Ve her bayram olduğu gibi Ayfer teyzesine gittik oraya gitmek Cemtos'a da eminim ki çok keyif veriyor ama en çok bana, orada olmayı, o küçük evde kalabalık olmayı, o küçük mutfaktan çıkan lezzetli yemekleri şen şakrak yemekten inanılmaz keyif alıyorum. Ezgi ablasının o gün çekilen, facebook'a koyduğu resmi de koymak istedim, pek güzel süslemiş.

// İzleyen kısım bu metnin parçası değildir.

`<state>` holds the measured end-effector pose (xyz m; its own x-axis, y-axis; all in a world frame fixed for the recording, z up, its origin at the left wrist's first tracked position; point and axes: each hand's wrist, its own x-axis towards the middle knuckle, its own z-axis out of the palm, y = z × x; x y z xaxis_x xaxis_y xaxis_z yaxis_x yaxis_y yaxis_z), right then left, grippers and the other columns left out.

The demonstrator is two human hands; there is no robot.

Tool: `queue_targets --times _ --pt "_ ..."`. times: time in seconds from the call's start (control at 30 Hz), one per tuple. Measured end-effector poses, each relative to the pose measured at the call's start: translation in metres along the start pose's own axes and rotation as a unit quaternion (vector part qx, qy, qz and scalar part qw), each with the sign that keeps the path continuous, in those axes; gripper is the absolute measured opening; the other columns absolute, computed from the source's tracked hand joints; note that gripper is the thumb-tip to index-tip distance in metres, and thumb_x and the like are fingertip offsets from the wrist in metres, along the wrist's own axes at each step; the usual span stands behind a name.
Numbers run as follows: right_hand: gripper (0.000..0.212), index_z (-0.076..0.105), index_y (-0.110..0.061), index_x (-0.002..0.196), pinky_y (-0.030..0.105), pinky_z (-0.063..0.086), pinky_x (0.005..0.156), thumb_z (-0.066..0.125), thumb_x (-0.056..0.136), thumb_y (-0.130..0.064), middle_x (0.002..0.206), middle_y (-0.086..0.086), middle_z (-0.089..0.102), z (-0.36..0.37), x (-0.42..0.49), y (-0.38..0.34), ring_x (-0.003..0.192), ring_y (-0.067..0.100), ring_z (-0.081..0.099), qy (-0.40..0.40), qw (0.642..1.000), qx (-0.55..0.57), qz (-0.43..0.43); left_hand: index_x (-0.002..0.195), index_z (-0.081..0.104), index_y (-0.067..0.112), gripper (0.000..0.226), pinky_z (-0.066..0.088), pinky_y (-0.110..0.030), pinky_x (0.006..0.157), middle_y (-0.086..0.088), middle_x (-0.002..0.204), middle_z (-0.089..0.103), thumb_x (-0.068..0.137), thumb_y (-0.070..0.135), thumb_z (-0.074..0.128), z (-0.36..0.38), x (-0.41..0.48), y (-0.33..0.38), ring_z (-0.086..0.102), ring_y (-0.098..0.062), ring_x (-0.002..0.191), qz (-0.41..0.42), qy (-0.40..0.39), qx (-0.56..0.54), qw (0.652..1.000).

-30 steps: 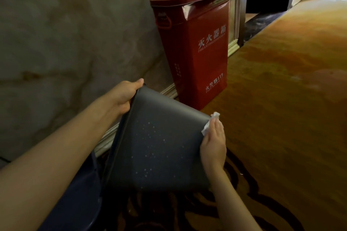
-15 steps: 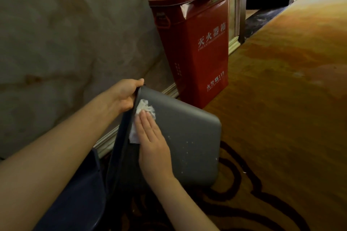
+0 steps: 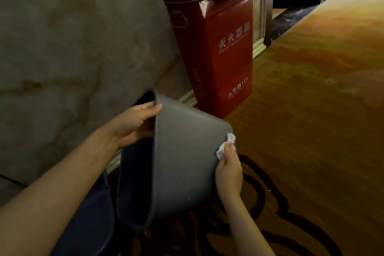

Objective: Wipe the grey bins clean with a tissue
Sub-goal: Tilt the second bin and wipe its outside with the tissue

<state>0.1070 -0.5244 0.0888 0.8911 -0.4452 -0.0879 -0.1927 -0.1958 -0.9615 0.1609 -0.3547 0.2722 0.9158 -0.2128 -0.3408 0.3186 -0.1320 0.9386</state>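
Left hand [image 3: 133, 124] grips the rim of the tipped bin [image 3: 182, 164], held off the carpet [image 3: 311, 131]. Right hand [image 3: 229, 170] presses a tissue [image 3: 225, 144] at its base edge. Pushing hard could twist the rim loose; a second bin [image 3: 91, 214] seemingly sits below.

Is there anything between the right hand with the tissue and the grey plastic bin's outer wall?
Nothing visible. The right hand presses the white tissue directly on the grey plastic bin, near its base edge.
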Motion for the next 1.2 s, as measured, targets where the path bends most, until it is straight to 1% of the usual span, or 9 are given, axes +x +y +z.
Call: queue_targets --times 0.13,0.2,0.4,0.5,0.6,0.77,1.0,1.13,1.2 --pt "0.040 0.043 -0.019 0.138 0.031 0.041 0.087 0.038 0.099 -0.015 0.133 0.009 0.056 -0.005 0.015 0.007 0.120 0.029 0.053 -0.019 0.997 0.047 0.063 0.095 0.064 0.022 0.020 0.054 -0.019 0.050 0.008 0.071 0.075 0.094 0.019 0.044 0.012 0.006 0.004 0.070 -0.004 0.063 0.015 0.027 0.018 0.999" --pt "0.038 0.047 -0.020 0.135 0.035 0.044 0.095 0.039 0.098 -0.015 0.130 0.008 0.058 -0.007 0.014 0.002 0.119 0.025 0.053 -0.024 0.997 0.058 0.055 0.095 0.063 0.020 0.018 0.053 -0.018 0.049 0.004 0.074 0.073 0.094 0.020 0.045 0.019 0.012 0.006 0.068 -0.008 0.066 0.022 0.054 0.022 0.998" --pt "0.047 0.044 -0.020 0.136 0.023 0.023 0.116 0.047 0.093 -0.002 0.146 -0.005 0.041 0.003 -0.022 -0.058 0.134 -0.002 0.029 -0.095 0.978 0.067 -0.175 0.085 0.063 0.016 0.016 0.053 -0.017 0.046 -0.002 0.081 0.064 0.092 0.022 0.050 0.034 0.027 0.009 0.063 -0.010 0.066 0.021 0.127 0.024 0.991" --pt "0.051 0.038 -0.019 0.139 0.011 0.011 0.115 0.046 0.092 -0.001 0.147 -0.010 0.031 0.016 -0.051 -0.086 0.138 -0.002 0.021 -0.127 0.948 0.049 -0.288 0.081 0.061 0.015 0.018 0.053 -0.016 0.045 -0.004 0.079 0.060 0.092 0.022 0.050 0.035 0.031 0.011 0.057 -0.014 0.069 0.008 0.139 0.024 0.990" --pt "0.050 0.034 -0.018 0.141 0.009 0.007 0.113 0.043 0.094 -0.004 0.146 -0.012 0.026 0.020 -0.063 -0.086 0.139 -0.001 0.016 -0.118 0.942 0.041 -0.311 0.080 0.062 0.013 0.020 0.055 -0.018 0.049 -0.005 0.080 0.062 0.092 0.023 0.050 0.037 0.032 0.014 0.059 -0.015 0.071 -0.004 0.134 0.034 0.990" --pt "0.051 0.034 -0.019 0.140 0.022 0.014 0.117 0.046 0.093 -0.003 0.148 -0.010 0.029 0.014 -0.041 -0.052 0.140 0.002 0.021 -0.081 0.968 -0.004 -0.236 0.087 0.065 0.010 0.024 0.052 -0.026 0.067 -0.004 0.088 0.067 0.092 0.027 0.050 0.046 0.039 0.018 0.063 -0.014 0.080 -0.020 0.138 0.062 0.988" --pt "0.049 0.038 -0.017 0.140 0.028 0.023 0.117 0.045 0.094 -0.002 0.150 -0.003 0.035 0.007 -0.016 -0.001 0.138 0.003 0.024 -0.022 0.997 -0.027 -0.068 0.123 0.057 0.010 0.035 0.043 -0.036 0.100 -0.008 0.119 0.062 0.096 0.026 0.041 0.022 0.017 -0.003 0.059 -0.021 0.107 -0.012 0.125 0.133 0.983" --pt "0.045 0.039 -0.019 0.140 0.028 0.027 0.115 0.043 0.096 -0.008 0.149 -0.005 0.037 0.003 -0.010 0.014 0.138 0.006 0.029 -0.021 0.998 -0.049 -0.034 0.128 0.051 0.014 0.034 0.052 -0.023 0.076 -0.004 0.110 0.066 0.097 0.014 0.038 0.000 -0.012 -0.028 0.066 -0.009 0.084 -0.023 0.132 0.132 0.982" --pt "0.044 0.040 -0.018 0.139 0.029 0.028 0.114 0.042 0.096 -0.008 0.149 -0.003 0.037 0.001 -0.005 0.019 0.139 0.009 0.029 -0.025 0.997 -0.062 -0.031 0.134 0.045 0.013 0.038 0.047 -0.028 0.085 -0.006 0.113 0.063 0.097 0.008 0.036 -0.002 -0.016 -0.034 0.063 -0.014 0.091 -0.012 0.151 0.109 0.983"
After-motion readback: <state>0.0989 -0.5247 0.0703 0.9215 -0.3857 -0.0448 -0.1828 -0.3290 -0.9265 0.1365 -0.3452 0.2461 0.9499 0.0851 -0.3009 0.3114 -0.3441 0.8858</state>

Aslı ablam bizi çağırmadı Cem'i çağırdı yine, alıştık biz buna, artık kimse bize ilgi göstermiyor varsa yoksa Cem. Geçen sene bu bayram olduğu gibi yine Sapancadaydık, yine kalabalık yine Cem mutlu. Şansımıza hava da pek güzeldi, ohhh temiz hava, süperdi valla. Burada yaşadığımız enteresan olay, Cem'in ay'a takılması, sürekli ay'ı gösterip ıhh ıhh yapıyor. Bu arada artık isteklerini ıhh ıhhh ile dile getiriyor. Ayyy ıhh ıhhh'da ben sana ay'ı nasıl verim annem, aydedeyi tutamayız. Yok inat etti tutacak, Cintos Aslı Teyzesi küçük fener gibi bişi buldu, tuttum tuttum diyerek ani bir hareketle cebinden o feneri çıkartıp verdi buna, ohhh rahatladık. Aydede elinde :)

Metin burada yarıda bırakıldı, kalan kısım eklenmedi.